The 5 steps in the overview above can be seen in 5 Python files, each of which defines a smaller workflow in Latch:

  • host_removal.py for read pre-processing and host read removal

  • metassembly.py for assembly

  • functional.py for functional annotation

  • binning.py for binning

  • kaiju.py for taxonomic classification of reads

These five workflows can be imported for reuse in __init__.py like so:


# Note how we are importaing the name of the workflow function in each Python file
from .binning import binning_wf
from .functional import functional_wf
from .host_removal import host_removal_wf
from .kaiju import kaiju_wf
from .metassembly import assembly_wf

from .docs import metamage_DOCS
...

@workflow(metamage_DOCS)
def metamage(
    read1: LatchFile,
    read2: LatchFile,
    host_genome: LatchFile,
    kaiju_ref_db: LatchFile,
    kaiju_ref_nodes: LatchFile,
    kaiju_ref_names: LatchFile,
    host_name: str = "host",
    sample_name: str = "metamage_sample",
    taxon_rank: TaxonRank = TaxonRank.species,
    min_count: int = 2,
    k_min: int = 21,
    k_max: int = 141,
    k_step: int = 12,
    min_contig_len: int = 200,
    prodigal_output_format: ProdigalOutput = ProdigalOutput.gbk,
    fargene_hmm_model: fARGeneModel = fARGeneModel.class_a,
) -> List[Union[LatchFile, LatchDir]]:

    # Host read removal and trimming
    unaligned = host_removal_wf(
        read1=read1,
        read2=read2,
        host_genome=host_genome,
        host_name=host_name,
        sample_name=sample_name,
    )

    # Kaiju taxonomic classification
    kaiju2table, krona_plot = kaiju_wf(
        read_dir=unaligned,
        kaiju_ref_db=kaiju_ref_db,
        kaiju_ref_nodes=kaiju_ref_nodes,
        kaiju_ref_names=kaiju_ref_names,
        sample_name=sample_name,
        taxon_rank=taxon_rank,
    )

    # Assembly
    assembly_dir, metassembly_results = assembly_wf(
        read_dir=unaligned,
        sample_name=sample_name,
        min_count=min_count,
        k_min=k_min,
        k_max=k_max,
        k_step=k_step,
        min_contig_len=min_contig_len,
    )

    # Binning
    binning_results = binning_wf(
        read_dir=unaligned, assembly_dir=assembly_dir, sample_name=sample_name
    )

    # Functional Annotation
    prodigal_results, macrel_results, fargene_results, gecco_results = functional_wf(
        assembly_dir=assembly_dir,
        sample_name=sample_name,
        prodigal_output_format=prodigal_output_format,
        fargene_hmm_model=fargene_hmm_model,
    )

    return [
        kaiju2table,
        krona_plot,
        metassembly_results,
        binning_results,
        prodigal_results,
        macrel_results,
        fargene_results,
        gecco_results,
    ]

To upload the full workflow on the Latch Platform, use:

latch register --remote metamage_latch

The workflow will show up in console.latch.bio/workflows.
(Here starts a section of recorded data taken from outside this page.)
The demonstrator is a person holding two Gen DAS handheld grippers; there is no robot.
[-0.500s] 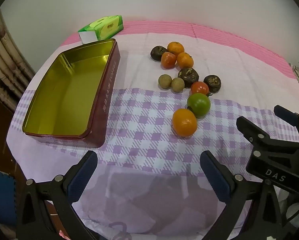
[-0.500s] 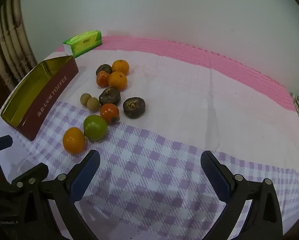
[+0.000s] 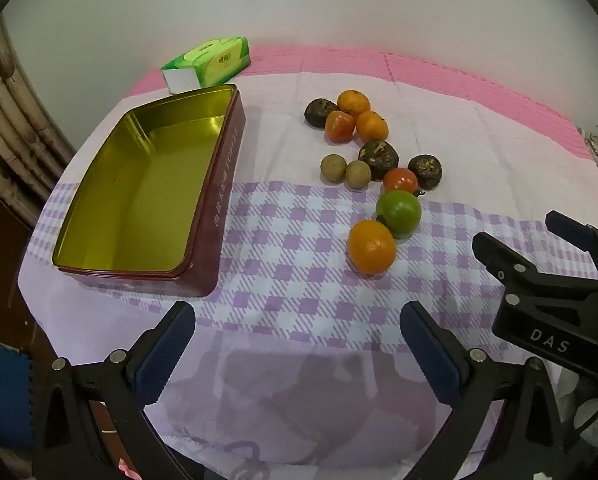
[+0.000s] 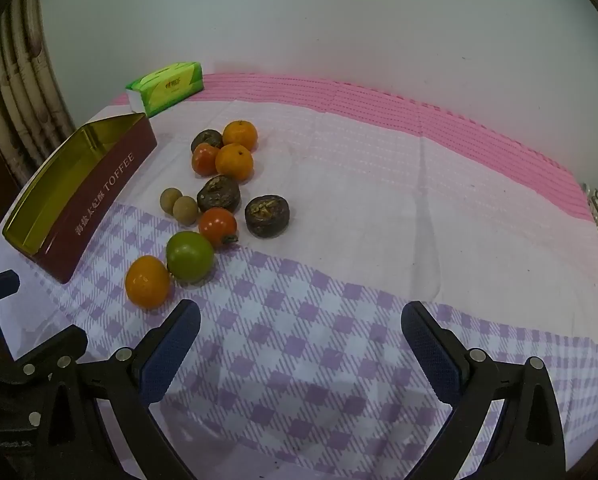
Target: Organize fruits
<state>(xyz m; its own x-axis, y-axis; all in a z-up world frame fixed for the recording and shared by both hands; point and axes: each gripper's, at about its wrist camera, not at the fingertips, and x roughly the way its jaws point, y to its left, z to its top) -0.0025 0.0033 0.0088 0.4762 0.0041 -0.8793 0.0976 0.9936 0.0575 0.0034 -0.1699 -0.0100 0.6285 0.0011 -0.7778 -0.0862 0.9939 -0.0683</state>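
Both grippers have eased slightly nearer the fruit since half a second ago; nothing on the cloth has shifted. Left gripper (image 3: 297, 344) hangs with its fingers spread wide and nothing between them, just short of the tin's (image 3: 215, 216) near end. Right gripper (image 4: 301, 344) is likewise wide and bare, over the checked cloth (image 4: 339, 320) well right of the tin. That tin, maroon outside and gold inside, lies open with no fruit in it. All the fruit sits on the cloth to the tin's right, apart from it: nearest the grippers an orange (image 3: 371, 246) touching a green fruit (image 3: 399, 213), then a small red tomato (image 3: 400, 181), two tan round fruits (image 3: 345, 171) side by side, and dark wrinkled fruits (image 3: 379, 155) mixed with more oranges (image 3: 353, 104) farther back. A green tissue box (image 3: 207, 63) stands just behind the tin's far end.
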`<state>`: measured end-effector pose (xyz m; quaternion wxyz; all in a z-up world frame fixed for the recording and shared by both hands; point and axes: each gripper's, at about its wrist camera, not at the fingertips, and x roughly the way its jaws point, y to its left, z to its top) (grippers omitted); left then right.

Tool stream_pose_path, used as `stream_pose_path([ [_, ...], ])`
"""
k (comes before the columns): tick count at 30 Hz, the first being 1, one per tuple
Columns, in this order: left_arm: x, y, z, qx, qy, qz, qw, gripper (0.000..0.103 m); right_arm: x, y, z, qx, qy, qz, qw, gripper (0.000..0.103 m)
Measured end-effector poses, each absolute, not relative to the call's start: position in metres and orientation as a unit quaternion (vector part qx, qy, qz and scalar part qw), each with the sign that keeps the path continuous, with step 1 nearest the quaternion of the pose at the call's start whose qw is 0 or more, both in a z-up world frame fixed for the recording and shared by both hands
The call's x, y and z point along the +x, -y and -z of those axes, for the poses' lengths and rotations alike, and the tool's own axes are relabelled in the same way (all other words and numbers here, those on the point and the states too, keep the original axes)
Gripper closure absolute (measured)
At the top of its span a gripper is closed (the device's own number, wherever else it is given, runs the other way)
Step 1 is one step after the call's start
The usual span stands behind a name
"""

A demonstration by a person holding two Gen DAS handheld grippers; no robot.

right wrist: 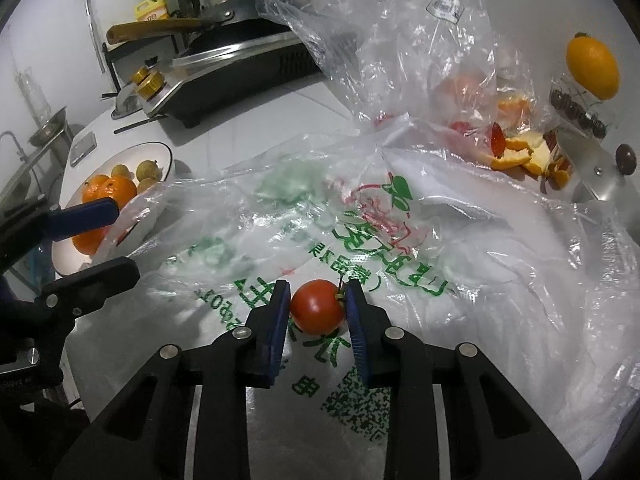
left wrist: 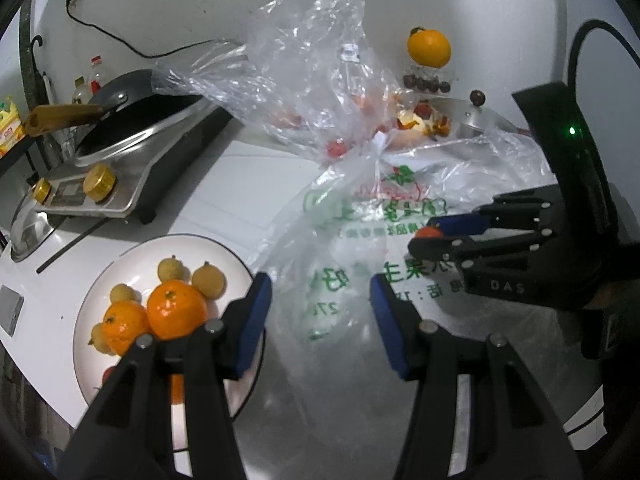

Viewing the DAG for subworkflows#

When you navigate to the Graph page, you will see a condensed version of the workflow with subworkflows: MetaMage Condensed DAG

Pressing “Enter” on your keyboard allows you to view an expanded version of the workflow with tasks in every subworkflow and navigate between the expanded and condensed mode. MetaMage Expanded DAG


Key Takeaways#

  • For medium to complex workflows with many tasks, it is recommended that you group tasks into a workflow.

  • Each workflow can be reused as a subworkflow of a new, larger workflow.